Studiati in laboratorio i fluidi viscosi che controllano la propagazione dei terremoti
Scritto da Valeria De Paola
comunicazione.ingv.it
I fluidi viscosi presenti nelle zone di faglia della crosta terrestre su cui si originano i terremoti ne condizionano l’evoluzione e la magnitudo. È questo quanto emerge da uno studio recentemente pubblicato sulla rivista Nature Communications (https://www.nature.com/articles/s41467-019-09293-9) condotto da un team di ricercatori dell’Istituto Nazionale di Geofisica e Vulcanologia (INGV), dell’École Polytechnique Fédérale di Losanna (EPFL), dell’Università degli Studi di Padova e dell’Università di Durham, in Inghilterra.
“Nelle zone di faglia”, spiega la ricercatrice dell’EPFL Chiara Cornelio, “l’interazione tra le rocce e i fluidi ha effetti meccanici e chimici su nucleazione, propagazione e arresto dei terremoti: tali effetti condizionano sia i terremoti naturali che quelli di natura antropica in cui la stimolazione con fluidi a diversa viscosità e caratteristiche chimiche è necessaria per l’attività estrattiva e per la geotermia”.
Obiettivo del lavoro è, quindi, quello di studiare l’effetto della viscosità del fluido sulla stabilità delle faglie. I fluidi viscosi possono avere un comportamento duale e possono comportarsi da lubrificanti oppure da abrasivi in funzione di altri parametri, come la pressione di fluido, la velocità di scivolamento e la rugosità iniziale della superficie di contatto.

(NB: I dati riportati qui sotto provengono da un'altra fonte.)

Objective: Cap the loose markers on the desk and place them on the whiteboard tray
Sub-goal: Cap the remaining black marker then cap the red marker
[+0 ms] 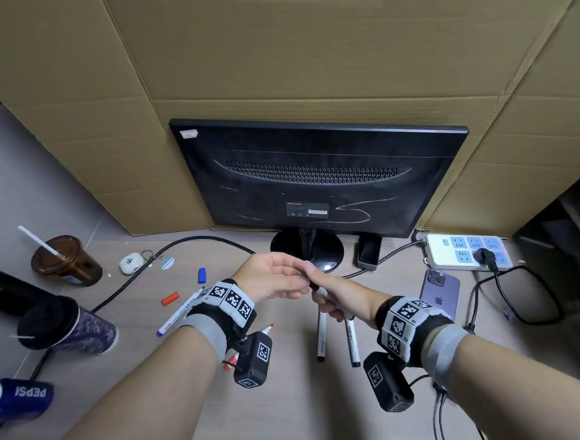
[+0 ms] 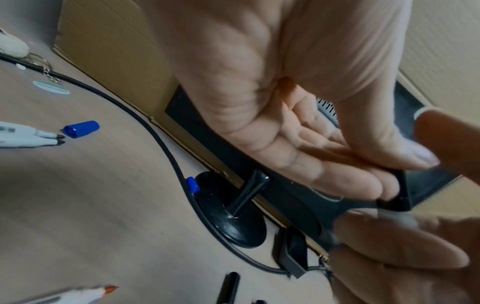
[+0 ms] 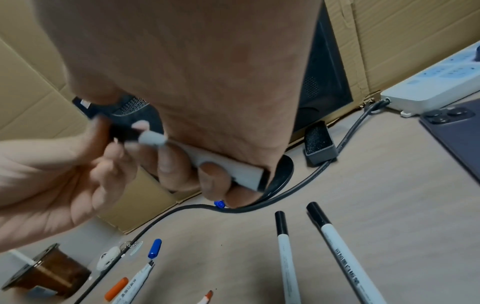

Immagine – I fluidi a composizione variabile (e.g. gas, acqua, brina, infiltrazioni di idrocarburi e misture di liquido e gas) sono spesso presenti in zona di faglia e la viscosità di questi fluidi può variare di diversi ordini di grandezza. Fluidi viscosi possono anche formarsi per effetto della trasformazione parziale dell’energia del terremoto in calore. L’aumento di temperatura provoca la fusione delle rocce di contatto, come in figura. Questo effetto è stato verificato nel laboratorio HPHT dell’INGV di Roma con la macchina sperimentale denominata SHIVA.